Today we take a brief tour into how to write a custom JSON encoder in Python.
We use pydantic dataclasses
to set up our objects. It’s very common to use them as a protocol for communicating with APIs (typically with FastAPI
).
Let’s create our dataclasses
first. We’ll include enum
and require a dataclass
in one of the variables of another dataclass
.
import dataclasses
import enum
import json
import pydantic
from typing import Any, Dict, List, Optional
class UserType(enum.Enum):
FREE = '1'
PAID = '2'
TRIAL = '3'
@pydantic.dataclasses.dataclass
class Base:
"""
Use this for JSON encoder to recognise
child classes for encoding.
"""
pass
@pydantic.dataclasses.dataclass
class UserContext(Base):
loc: str
browser: str
@pydantic.dataclasses.dataclass
class UserRequest(Base):
queries: List[str]
product_category_id: Optional[str]
user_id: str
request_params: Dict[str, Any]
user_context: UserContext
user_type: UserType
req = UserRequest(
queries=['q1', 'q2'],
product_category_id=None,
user_id='abc123',
request_params={'x': 1, 'y': 2},
user_context=UserContext(loc='US', browser='chrome'),
user_type=UserType.FREE,
)
Alright, we have a dataclass
now let’s serialise it!
data = json.dumps(req, indent=4)
print(data)
> TypeError: Object of type UserRequest is not JSON serializable
Well, it turns out that the normal JSON encoder doesn’t understand dataclasses
.
Not a problem, a solution is provided by the pydantic
documentation.
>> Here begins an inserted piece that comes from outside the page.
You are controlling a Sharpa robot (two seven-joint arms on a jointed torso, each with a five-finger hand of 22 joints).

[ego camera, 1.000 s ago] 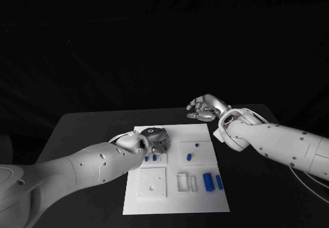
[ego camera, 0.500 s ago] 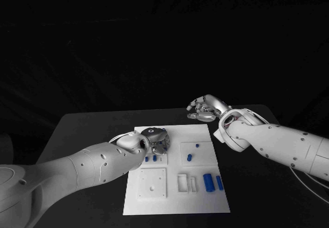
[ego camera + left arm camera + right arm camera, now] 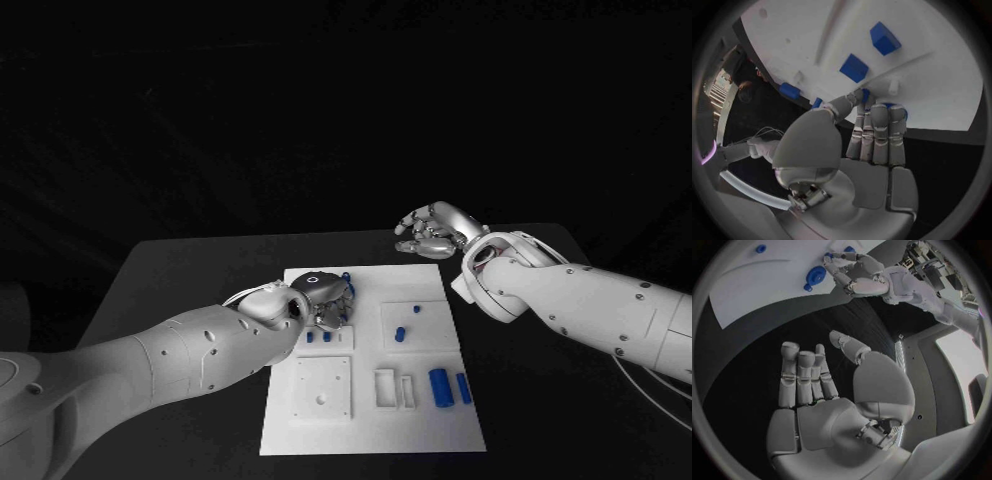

We just need to use the pydantic_encoder
like below:
data = json.dumps(req, indent=4, default=pydantic.json.pydantic_encoder)
print(data)
{
"queries": [
"q1",
"q2"
],
"product_category_id": null,
"user_id": "abc123",
"request_params": {
"x": 1,
"y": 2
},
"user_context": {
"loc": "US",
"browser": "chrome"
},
"user_type": "1"
}
Great! Our problems are solved!
Except… notice that the enum
class encoding uses the value by default. What if you wanted to use the name? Or make other custom changes?
The answer lies in the documentation: subclass from json.JSONEncoder
and then make the change. Inside the subclass, we need to adjust the default
method.
Let’s have a look at what that might look like.
class CustomEncoder(json.JSONEncoder):
item_separator = ","
key_separator = ":"
def default(self, obj) -> dict:
# [1] Custom method to encode dataclasses
if isinstance(obj, Base):
return self._extract_fields_to_json(obj)
# [2] Custom method to encode enums.
elif isinstance(obj, enum.Enum):
return obj.name
# [3] Finally we default to the parent class method.
else:
return super().default(obj)
def _field_name_extractor(self, field) -> str:
return field.name
def _is_field_included(self, obj: Base, field_name: Any) -> bool:
return True if getattr(obj, field_name) is not None else False
def _extract_fields_to_json(self, obj: Base) -> Dict:
return dict(
[
(self._field_name_extractor(field), getattr(obj, field.name))
for field in dataclasses.fields(obj)
if self._is_field_included(obj, field.name)
]
)
At [1] we define a custom method to extract the fields from the dataclasses
that are a subclass of Base
.
Similarly, at [2] we define the custom method to extract the enum
name instead of the value.
Else we default to the parent classes’ method.
data = json.dumps(req, indent=4, cls=CustomEncoder)
print(data)
{
"queries":[
"q1",
"q2"
],
"user_id":"abc123",
"request_params":{
"x":1,
"y":2
},
"user_context":{
"loc":"US",
"browser":"chrome"
},
"user_type":"FREE"
}
Viola! We now have FREE
instead of 1
.
And that’s how we write a custom JSON encoder in Python!